There was silence in the room. They all looked stunned. Barksdale was the first to speak.
“That explanation,” he said in admiration, “was of a complexity that would gather plaudits from even the most intractable of political thrillers. With all of us dead in an attack that could be blamed on Speedy Muffler, Red Herring would step into the top slot, direct his allies to annex Racy Novel, secure the metaphor and set himself up as supreme dictator of Fiction.”
“It’s a brilliant scheme,” murmured Zhark in admiration.
“I’ll
definitely
be using it on the Rambosians next week. The little devils. They love a good subjugation. Senator?”
“A plan of titanic proportions. If he weren’t going to be erased for treason, I’d offer him a job.”
Red Herring was starting to shake when he heard this. He tried to speak, but only a strangled squeak came out.
“Might I make an observation?” asked Sprockett.
“Go ahead,” replied Jobsworth, who was now in a generous mood.
“Mr. Herring is here with us now—how could he seize power if he was assassinated along with the rest of us?”
Barksdale’s and Zhark’s faces fell, and even Jobsworth’s smile dropped from his face. They looked at me.
“Simple,” I said, placing my hand on Herring’s shoulder. “This
isn’t
Red Herring. Figuring that out was the key to the whole thing.”
“That’s absurd,” remarked Jobsworth. “We were discussing the minutiae of the peace talks on the way in. He can’t be anything but.”

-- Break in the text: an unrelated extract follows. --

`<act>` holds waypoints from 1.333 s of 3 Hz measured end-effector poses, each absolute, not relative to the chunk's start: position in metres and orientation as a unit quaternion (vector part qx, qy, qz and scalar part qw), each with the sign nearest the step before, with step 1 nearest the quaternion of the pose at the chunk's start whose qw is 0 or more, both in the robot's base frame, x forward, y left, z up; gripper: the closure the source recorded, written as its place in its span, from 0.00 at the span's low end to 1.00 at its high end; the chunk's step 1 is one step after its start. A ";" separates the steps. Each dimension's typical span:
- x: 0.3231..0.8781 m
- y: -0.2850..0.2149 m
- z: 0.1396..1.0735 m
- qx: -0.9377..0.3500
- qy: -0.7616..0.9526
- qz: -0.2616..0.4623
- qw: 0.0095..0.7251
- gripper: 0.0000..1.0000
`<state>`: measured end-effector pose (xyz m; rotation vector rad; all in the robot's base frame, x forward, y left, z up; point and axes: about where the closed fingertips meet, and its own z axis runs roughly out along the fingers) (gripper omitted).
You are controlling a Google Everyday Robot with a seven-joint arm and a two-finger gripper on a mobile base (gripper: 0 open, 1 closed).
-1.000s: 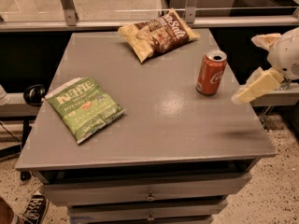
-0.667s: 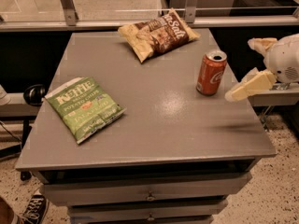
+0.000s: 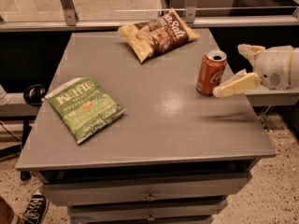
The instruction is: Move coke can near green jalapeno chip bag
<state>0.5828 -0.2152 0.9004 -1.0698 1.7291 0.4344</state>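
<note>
The pale two-finger gripper [image 3: 229, 71] has slid in from 3 o'clock over the last second, and its lower finger tip now sits just beside the base of the small red-orange aluminium coke can [image 3: 211, 73]. The can has not moved: it stands upright at about 2 o'clock on the grey tabletop [image 3: 163, 120]. The cream fingers [image 3: 237, 85] are spread wide and hold nothing, so I judge the grasp is about to begin. The flat green crinkly jalapeno chip bag [image 3: 85, 107] lies well apart at 9 o'clock. The arm is cut off at the right edge. Whether the lower finger touches the can I cannot tell.
</note>
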 end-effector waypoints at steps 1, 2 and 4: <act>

“I assure you,” said Faux Herring, who had finally managed to find his voice. “I’m
not
Red Herring.”
“He’s right,” I said. “This is Herring’s stunt double, Fallon Hairbag. He took Herring’s place when Red Herring made his escape in the boat’s tender.”
“You’re the mysterious passenger?” asked Zhark, and the Herring-that-wasn’t nodded unhappily.
“Mr. Herring promised me the pick of all the stunt work in the BookWorld if I did this for him. He said it was for a prank. That it would be funny.”
“I overheard Herring and his stunt double talking in the cabin—about ‘not doing the talks’—and my butler discovered knee and elbow pads as well as a gallon of fire retardant.”
“Whatever for?” asked Barksdale.
“Just in case I had to set myself on fire and leap out a window waving my arms,” replied Fallon wistfully. “It always pays to be prepared.”
“The switch was subtly done,” I said, “but when I met the replaced Herring later on, he was polite and asked me if I wanted a doughnut—the real Herring would never have been so accommodating.”
“I’ve heard enough,” announced Senator Jobsworth, rising to his feet. “Send word that the peace talks are postponed. I want an emergency meeting of everyone in the debating chamber this evening, a press conference at five and the WomFic and Farquitt senators in my office the minute we get back. Barnes?”
“Yes, sir?”
“Implement Emergency Snooze Protocol 7B on the whole Farquitt canon
immediately
. I want every Farquitt reader yawning and nodding off in under ten minutes. We need to not only close down their feedback but send Daphne Farquitt a clear message that we will not be trifled with.”
“What about the kittens?” asked Zhark in a shocked tone.
“It’s a feline-compliant executive order,” replied Jobsworth grandly. “No kittens will be harmed in the great Farquitt Snoozathon.”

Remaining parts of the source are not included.